The replicants are “the slaves of the future, without any rights or intrinsic value, merely instruments…” [Falzon 2007, p.94], indicating that a human Blade Runner should feel no qualms in “retiring” a replicant as it is simply an in-organic life. However, the film personifies the androids by giving them emotional complexity and a sense of sociability; Roy Batty (played by Rutger Hauer), the leader of the rogue group of replicants, begins to fear death due to his short life span as an android, feels love for his female companion and is distraught when she is killed. The climactic scene sees Batty become merciful to Deckard.

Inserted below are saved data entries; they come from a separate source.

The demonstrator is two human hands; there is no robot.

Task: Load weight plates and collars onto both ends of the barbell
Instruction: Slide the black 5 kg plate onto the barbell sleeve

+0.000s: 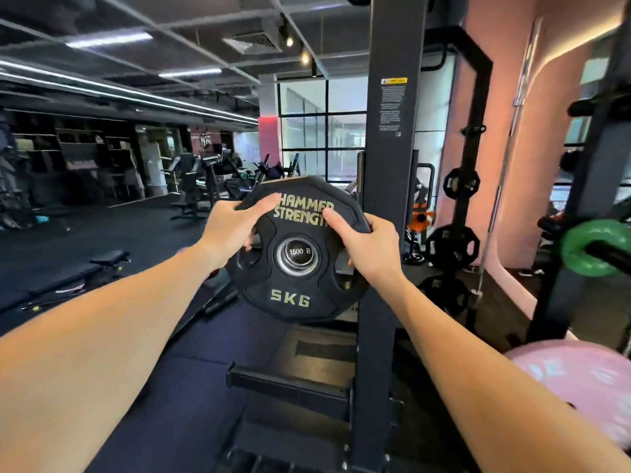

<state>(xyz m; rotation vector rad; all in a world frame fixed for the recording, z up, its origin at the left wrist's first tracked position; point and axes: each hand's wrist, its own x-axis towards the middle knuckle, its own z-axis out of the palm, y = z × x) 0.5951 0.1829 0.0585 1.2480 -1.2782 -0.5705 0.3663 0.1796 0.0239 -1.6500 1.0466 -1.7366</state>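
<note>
5 kg Hammer Strength plate (296,250) upright, bore ringing barbell sleeve end (299,253), sleeve axis running away from viewer. Gripped at upper rim by left hand (229,233) and right hand (367,249), thumbs across face. Rack upright (386,206) just right.

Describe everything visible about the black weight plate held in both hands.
The black many-sided rubber-looking weight plate faces the camera upright, beside the dark rack upright. Gold lettering reads HAMMER STRENGTH above and 5KG below. A silver metal ring lines its centre hole, where a bar end marked 1500 B shows. Grip cut-outs flank the hub. The left hand and right hand grip its upper edges.
</note>
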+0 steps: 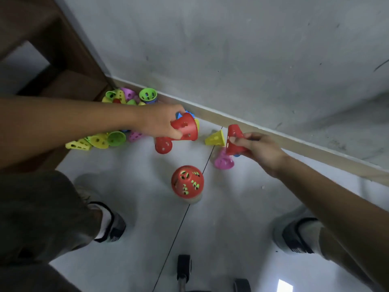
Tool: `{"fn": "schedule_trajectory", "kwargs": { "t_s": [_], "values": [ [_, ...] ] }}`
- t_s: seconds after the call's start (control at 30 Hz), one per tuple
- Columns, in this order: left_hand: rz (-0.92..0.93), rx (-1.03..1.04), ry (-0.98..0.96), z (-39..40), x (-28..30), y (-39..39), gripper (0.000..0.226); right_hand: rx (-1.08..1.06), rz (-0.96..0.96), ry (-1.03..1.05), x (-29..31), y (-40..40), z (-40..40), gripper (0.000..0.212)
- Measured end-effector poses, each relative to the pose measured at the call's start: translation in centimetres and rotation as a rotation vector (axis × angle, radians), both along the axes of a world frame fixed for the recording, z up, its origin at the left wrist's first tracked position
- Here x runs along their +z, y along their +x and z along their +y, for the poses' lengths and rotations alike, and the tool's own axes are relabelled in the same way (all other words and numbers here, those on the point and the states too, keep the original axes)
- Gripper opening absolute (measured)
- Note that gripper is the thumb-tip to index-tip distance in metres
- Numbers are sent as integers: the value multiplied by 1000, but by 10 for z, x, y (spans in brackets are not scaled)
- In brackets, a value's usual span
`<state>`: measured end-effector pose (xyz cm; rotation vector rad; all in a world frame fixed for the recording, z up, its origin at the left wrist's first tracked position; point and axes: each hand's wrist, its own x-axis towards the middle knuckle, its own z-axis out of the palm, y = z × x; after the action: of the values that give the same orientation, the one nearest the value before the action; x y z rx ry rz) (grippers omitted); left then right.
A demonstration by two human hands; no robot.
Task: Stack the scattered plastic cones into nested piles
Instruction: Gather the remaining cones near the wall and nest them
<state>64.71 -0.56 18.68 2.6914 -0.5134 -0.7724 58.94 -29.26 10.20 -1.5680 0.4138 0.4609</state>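
My left hand (162, 121) grips a red perforated cone (187, 127) held tilted above the floor. My right hand (259, 146) pinches another red cone (233, 140) near the wall. An upright nested pile (187, 182) with a red cone on top and green showing through its holes stands on the floor between my feet. A loose red cone (163, 145), a yellow cone (215, 139) and a pink cone (224, 160) lie near my hands. A blue cone (179, 115) peeks out behind my left hand.
A heap of green, yellow and pink cones (101, 141) lies at the left, with more cones (131, 96) in the corner by a brown wooden cabinet (52, 60). A skirting board (273, 133) runs along the grey wall. Both my shoes (111, 226) stand on the pale floor.
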Motion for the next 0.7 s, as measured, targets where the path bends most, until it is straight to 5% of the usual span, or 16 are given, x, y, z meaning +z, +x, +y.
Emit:
{"fn": "schedule_trajectory", "kwargs": {
  "t_s": [0.17,0.33,0.47,0.7],
  "values": [
    [18,-93,-12,8,50,-16,16,-71,-33,216,45,1,10,48],
    [69,-187,12,6,83,-40,20,-90,-52,290,64,-10,17,50],
    [98,-254,60,4,102,-51,26,-112,-54,340,75,-17,21,29],
    [120,-337,173,2,118,-51,28,-136,-47,403,92,-27,34,49]
  ]
}}
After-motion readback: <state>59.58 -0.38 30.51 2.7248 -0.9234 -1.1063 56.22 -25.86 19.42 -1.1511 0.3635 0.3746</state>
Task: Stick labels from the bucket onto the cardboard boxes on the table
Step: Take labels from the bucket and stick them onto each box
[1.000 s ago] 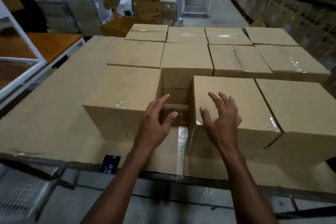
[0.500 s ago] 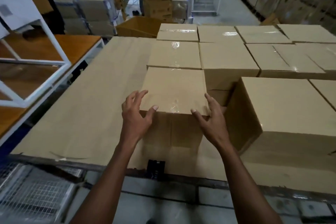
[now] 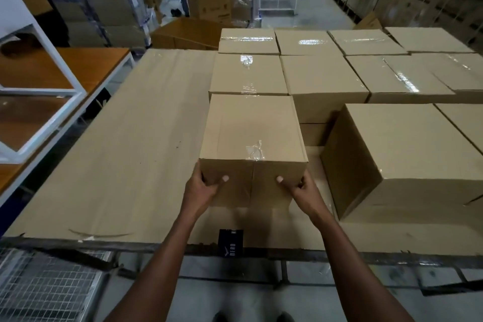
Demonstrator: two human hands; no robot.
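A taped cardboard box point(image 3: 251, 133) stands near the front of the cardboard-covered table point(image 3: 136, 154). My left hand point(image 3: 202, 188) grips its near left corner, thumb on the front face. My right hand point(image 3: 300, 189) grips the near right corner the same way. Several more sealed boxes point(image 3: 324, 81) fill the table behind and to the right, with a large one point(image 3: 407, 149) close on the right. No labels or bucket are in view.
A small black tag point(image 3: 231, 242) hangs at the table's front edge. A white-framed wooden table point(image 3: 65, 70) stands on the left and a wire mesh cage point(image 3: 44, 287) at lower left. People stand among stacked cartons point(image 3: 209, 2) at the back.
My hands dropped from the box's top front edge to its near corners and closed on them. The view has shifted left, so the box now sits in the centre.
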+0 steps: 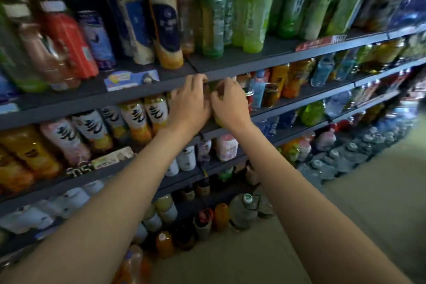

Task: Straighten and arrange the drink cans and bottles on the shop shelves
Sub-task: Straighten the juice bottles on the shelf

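Observation:
Both my arms reach into the second shelf from the top. My left hand (190, 101) and my right hand (228, 104) are side by side, wrapped around a yellow-green bottle (217, 121) that they mostly hide; only slivers show between and below the fingers. Just left of my hands stands a row of orange bottles with white labels (156, 112). To the right stand a blue bottle (258, 92), a dark jar (270, 95) and orange bottles (296, 77). The frame is blurred.
The dark shelf edge (230, 76) runs just above my hands. The top shelf holds tall green bottles (258, 11) and a navy-labelled bottle (166, 23). Lower shelves carry white and pink bottles (227, 147). Water jugs (244, 211) stand on the floor.

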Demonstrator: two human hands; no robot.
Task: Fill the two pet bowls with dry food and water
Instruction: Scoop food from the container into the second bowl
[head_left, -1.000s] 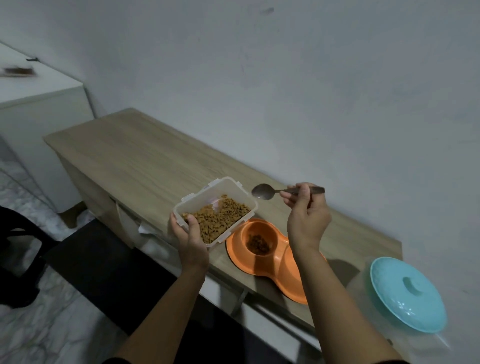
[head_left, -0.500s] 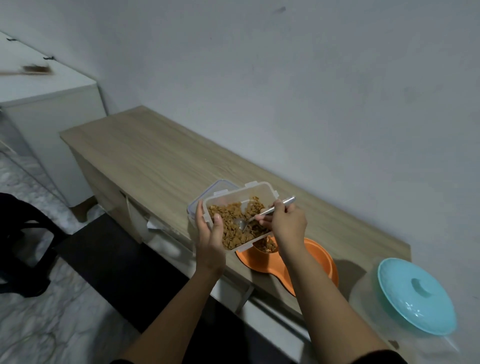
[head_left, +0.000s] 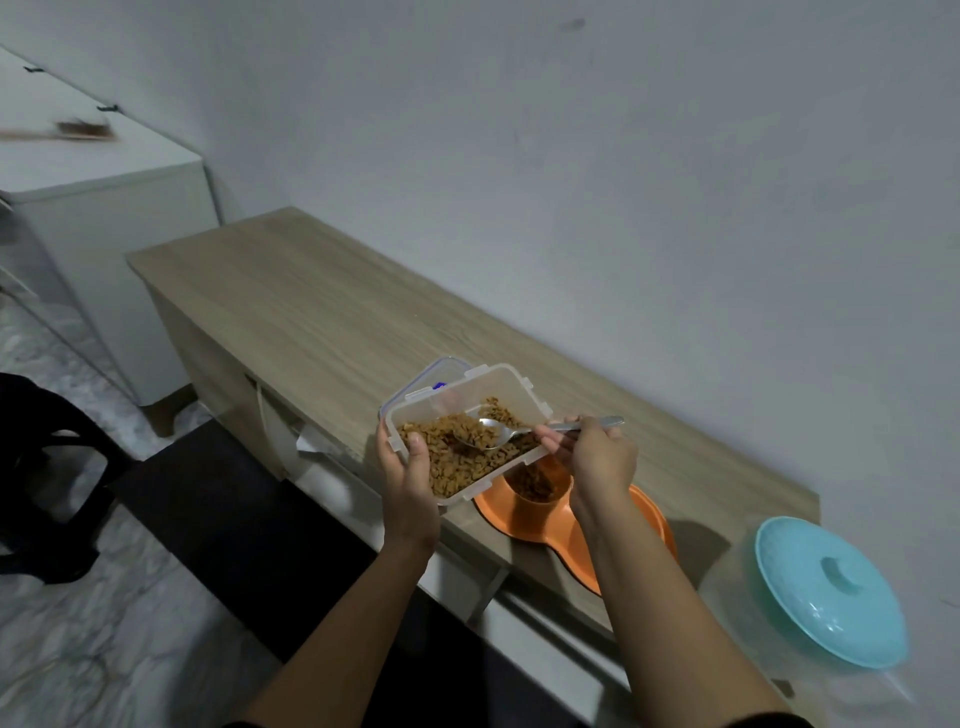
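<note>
Pet bowls (head_left: 524, 525), moulded as one orange double dish, sit at the near edge of a long wooden table (head_left: 311, 312) that runs along a pale wall (head_left: 623, 156). Only the left well can be seen properly; it already has brown dry food in it, while the right well is mostly hidden behind the person's right forearm. To the right, near the table's end, stands a clear water jug (head_left: 727, 587) capped with a turquoise lid (head_left: 826, 587). Off to the left is a white cabinet (head_left: 104, 218), and a black chair (head_left: 47, 467) stands on the marbled floor.

Above the left well, tilted toward the person, is a clear plastic container (head_left: 514, 389) about half full of kibble (head_left: 457, 467). Its lid (head_left: 441, 371) appears to lie just behind it on the table. The left hand (head_left: 408, 483) is wrapped around the container's near left corner, thumb on the rim and fingers beneath. The right hand (head_left: 597, 457) is closed on the handle of a metal spoon (head_left: 498, 431), whose bowl lies among the kibble inside the container, partly loaded.
</note>
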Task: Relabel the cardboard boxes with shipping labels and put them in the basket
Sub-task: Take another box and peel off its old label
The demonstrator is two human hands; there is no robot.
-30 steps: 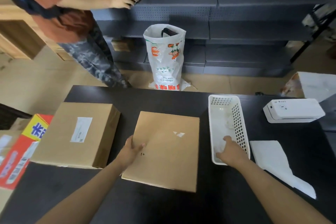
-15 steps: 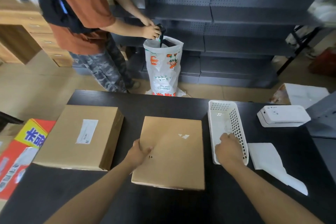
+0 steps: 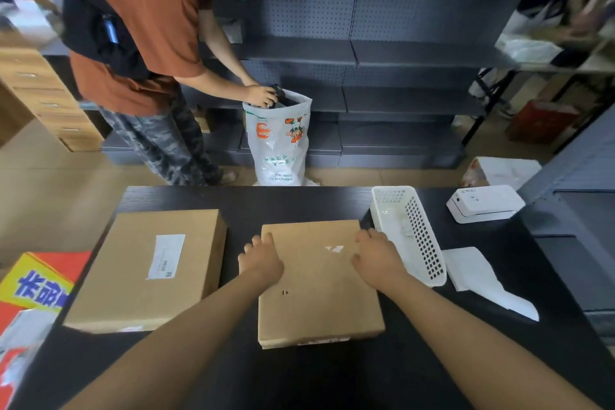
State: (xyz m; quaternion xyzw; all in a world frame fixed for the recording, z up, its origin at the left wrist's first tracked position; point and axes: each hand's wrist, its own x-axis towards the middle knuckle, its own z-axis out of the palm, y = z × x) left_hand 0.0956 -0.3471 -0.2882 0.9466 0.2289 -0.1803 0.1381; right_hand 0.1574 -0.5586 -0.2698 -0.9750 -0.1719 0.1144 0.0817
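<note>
Cardboard box (image 3: 319,283) with no label on its top lies flat on the black table (image 3: 332,376), right under both of my hands. My left hand (image 3: 261,260) rests palm-down over the box's left edge, fingers spread and loosely curled over the far-left corner; it is open and grips nothing that I can see. My right hand (image 3: 376,255) lies flat on the box's far-right part, fingers spread and pointing left toward a small white scrap (image 3: 333,248) stuck on the cardboard; it too is open, pressing rather than holding.

Just right of my right hand stands the white basket (image 3: 429,243), close beside the box's right edge; whether they touch I cannot tell. Further right of that hand lies a white sheet of paper (image 3: 479,276), and beyond it, further from me, a small white printer (image 3: 484,203).

Left of my left hand, a little apart from it, sits a second cardboard box (image 3: 133,276) bearing a white shipping label (image 3: 165,256) on top. Beyond the table, ahead of both hands, another person (image 3: 139,43) reaches into a white plastic bag (image 3: 279,140) on the floor.
</note>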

Batty, by saving Deckard’s life, saw himself in the suffering and in turn experienced the human emotion of empathy.
Blade Runner effectively blurs the line between human and non-human, posing many questions such as whether Deckard, an apparent human with little empathy, is in fact a replicant, and if a replicant can and should be recognised as human despite their inorganic state of being due to their emotional complexity and sociability exhibited. Rachael at one stage asks Deckard if he has ever taken the Voight-Kampff test. He does not respond. According to Cultures of Technological Embodiment, p.265, “the implication is clear: if he took [the test], he would fail” [Burrows and Featherstone 1995], giving a clear indication that the reason for Deckard’s lack of empathy is the fact that he is that which he hunts: a replicant.
Burrows, R., Featherstone, M. (eds).( 1995). Cyberspace, Cyberbodies, Cyberpunk: Cultures of Technological Embodiment (p265). SAGE Publications, ltd: London.
Falzon, C. (2007). Philosophy Goes to the Movies: An Introduction to Philosophy (2nd ed.), p.94-95. Routledge: New York.